> _Activity_
Copy exactly the lines of the data below, beginning with the line with "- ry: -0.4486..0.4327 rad" and ending with the line with "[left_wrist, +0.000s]". Pictures are to be omitted.

[Dataset entries]
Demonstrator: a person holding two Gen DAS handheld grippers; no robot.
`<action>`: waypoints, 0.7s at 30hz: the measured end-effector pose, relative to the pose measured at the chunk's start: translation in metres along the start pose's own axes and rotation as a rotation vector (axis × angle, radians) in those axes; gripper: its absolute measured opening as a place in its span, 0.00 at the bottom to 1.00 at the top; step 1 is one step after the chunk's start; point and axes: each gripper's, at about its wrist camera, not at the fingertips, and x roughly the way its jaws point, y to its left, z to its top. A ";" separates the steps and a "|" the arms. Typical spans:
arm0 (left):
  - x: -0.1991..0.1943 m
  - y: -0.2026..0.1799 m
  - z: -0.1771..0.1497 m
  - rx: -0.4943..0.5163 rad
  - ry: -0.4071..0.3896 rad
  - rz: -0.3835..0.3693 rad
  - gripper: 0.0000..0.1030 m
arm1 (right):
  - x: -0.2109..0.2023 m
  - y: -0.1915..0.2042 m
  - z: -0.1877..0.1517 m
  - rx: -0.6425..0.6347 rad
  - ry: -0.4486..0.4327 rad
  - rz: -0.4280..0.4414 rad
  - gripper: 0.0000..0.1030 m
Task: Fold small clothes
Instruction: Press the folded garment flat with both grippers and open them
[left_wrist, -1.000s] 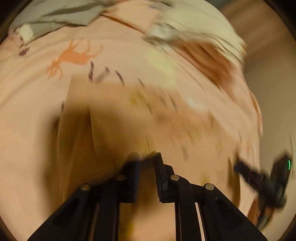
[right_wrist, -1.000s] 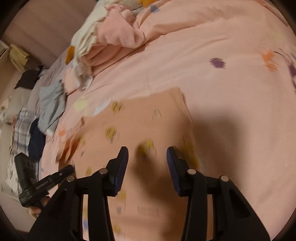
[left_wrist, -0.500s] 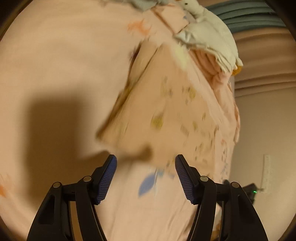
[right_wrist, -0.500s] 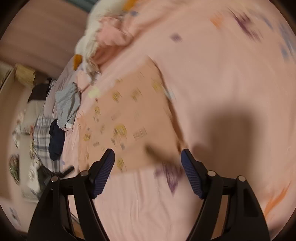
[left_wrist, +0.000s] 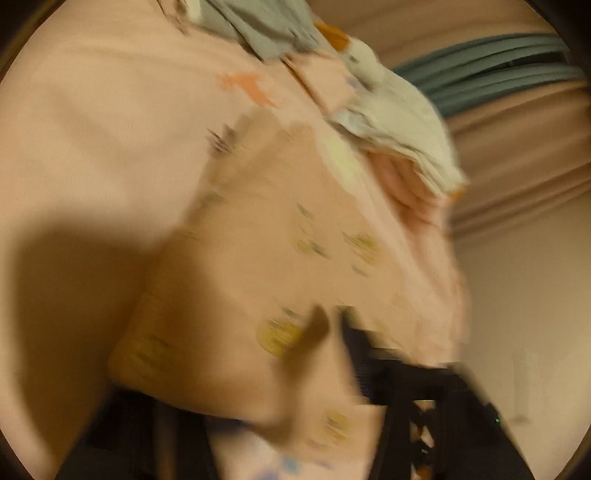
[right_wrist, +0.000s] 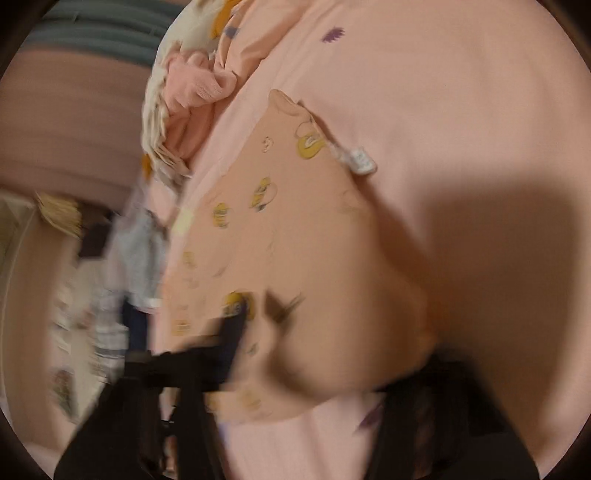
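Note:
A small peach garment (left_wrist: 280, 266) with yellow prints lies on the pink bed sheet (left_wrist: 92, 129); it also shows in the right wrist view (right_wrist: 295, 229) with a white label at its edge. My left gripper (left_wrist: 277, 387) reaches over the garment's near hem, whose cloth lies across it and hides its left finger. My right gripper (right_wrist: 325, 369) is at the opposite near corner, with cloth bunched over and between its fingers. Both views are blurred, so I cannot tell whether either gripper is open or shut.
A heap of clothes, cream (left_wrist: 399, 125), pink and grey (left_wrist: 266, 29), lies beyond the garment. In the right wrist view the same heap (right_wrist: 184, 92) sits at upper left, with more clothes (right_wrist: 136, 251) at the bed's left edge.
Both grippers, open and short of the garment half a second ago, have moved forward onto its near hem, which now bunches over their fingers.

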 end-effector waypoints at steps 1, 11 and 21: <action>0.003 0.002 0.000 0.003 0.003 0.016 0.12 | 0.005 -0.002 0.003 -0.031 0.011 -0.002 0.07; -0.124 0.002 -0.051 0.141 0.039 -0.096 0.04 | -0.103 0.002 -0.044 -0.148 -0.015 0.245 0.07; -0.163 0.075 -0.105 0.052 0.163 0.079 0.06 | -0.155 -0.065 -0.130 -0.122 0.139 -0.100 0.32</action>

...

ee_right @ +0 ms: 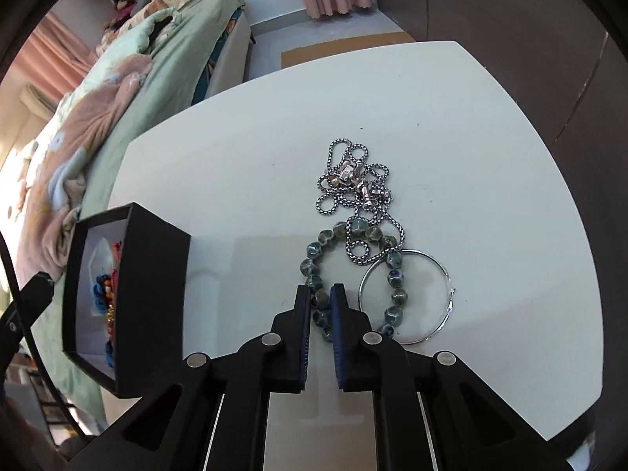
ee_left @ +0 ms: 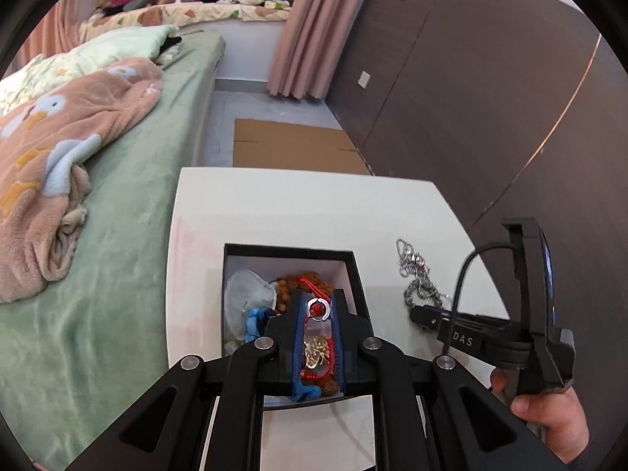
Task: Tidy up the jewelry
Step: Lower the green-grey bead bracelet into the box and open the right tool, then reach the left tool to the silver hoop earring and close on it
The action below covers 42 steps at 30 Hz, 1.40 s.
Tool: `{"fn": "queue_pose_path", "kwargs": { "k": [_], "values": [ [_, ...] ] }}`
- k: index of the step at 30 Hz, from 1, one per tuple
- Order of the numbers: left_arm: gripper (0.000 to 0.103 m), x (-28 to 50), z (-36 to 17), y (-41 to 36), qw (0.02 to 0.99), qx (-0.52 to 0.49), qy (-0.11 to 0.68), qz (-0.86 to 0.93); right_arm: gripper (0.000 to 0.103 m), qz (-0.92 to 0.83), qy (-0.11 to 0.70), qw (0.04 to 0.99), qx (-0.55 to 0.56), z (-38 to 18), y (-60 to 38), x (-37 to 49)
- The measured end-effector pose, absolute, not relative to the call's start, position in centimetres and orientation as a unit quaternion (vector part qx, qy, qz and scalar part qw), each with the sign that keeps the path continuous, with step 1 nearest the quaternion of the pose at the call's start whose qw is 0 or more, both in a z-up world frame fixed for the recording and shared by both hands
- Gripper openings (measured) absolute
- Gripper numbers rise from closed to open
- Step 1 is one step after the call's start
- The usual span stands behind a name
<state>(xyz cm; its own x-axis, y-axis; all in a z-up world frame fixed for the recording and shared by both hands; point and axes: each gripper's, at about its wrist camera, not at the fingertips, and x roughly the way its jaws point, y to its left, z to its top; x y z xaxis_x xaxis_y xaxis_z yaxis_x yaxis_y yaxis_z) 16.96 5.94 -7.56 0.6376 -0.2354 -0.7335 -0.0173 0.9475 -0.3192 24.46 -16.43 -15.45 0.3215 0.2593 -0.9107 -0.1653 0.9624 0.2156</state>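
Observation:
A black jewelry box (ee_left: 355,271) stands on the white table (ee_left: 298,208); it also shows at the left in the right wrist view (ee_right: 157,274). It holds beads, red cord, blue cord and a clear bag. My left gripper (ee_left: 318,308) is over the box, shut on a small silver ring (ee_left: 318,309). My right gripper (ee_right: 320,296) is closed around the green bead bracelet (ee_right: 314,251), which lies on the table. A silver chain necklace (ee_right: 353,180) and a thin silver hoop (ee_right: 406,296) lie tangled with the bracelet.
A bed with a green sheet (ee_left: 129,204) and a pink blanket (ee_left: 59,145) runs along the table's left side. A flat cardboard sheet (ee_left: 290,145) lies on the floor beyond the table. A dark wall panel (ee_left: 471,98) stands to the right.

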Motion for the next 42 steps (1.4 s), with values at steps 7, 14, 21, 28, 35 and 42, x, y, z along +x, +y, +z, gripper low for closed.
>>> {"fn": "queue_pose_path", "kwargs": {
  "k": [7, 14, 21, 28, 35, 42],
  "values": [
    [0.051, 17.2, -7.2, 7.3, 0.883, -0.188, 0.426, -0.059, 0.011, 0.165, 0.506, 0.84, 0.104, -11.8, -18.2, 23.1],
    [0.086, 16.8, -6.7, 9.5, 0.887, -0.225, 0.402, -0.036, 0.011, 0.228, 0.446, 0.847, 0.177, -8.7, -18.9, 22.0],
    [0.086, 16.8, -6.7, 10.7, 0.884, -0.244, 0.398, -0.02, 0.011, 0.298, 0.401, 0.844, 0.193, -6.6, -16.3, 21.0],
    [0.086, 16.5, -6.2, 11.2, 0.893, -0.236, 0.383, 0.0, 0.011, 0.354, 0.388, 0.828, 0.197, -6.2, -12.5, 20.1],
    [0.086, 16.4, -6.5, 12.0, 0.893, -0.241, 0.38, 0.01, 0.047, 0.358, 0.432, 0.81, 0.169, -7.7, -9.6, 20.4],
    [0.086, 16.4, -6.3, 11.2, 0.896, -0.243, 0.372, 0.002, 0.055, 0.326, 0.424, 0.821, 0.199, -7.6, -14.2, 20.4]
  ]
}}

> _Your response_
  - ry: -0.4486..0.4327 rad
  - rz: -0.4280..0.4414 rad
  - gripper: 0.0000..0.1030 m
Task: Fold small clothes
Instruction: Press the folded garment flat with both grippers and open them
[left_wrist, -1.000s] 
[right_wrist, -1.000s] 
[left_wrist, -0.500s] 
[right_wrist, -0.500s] 
[left_wrist, +0.000s] 

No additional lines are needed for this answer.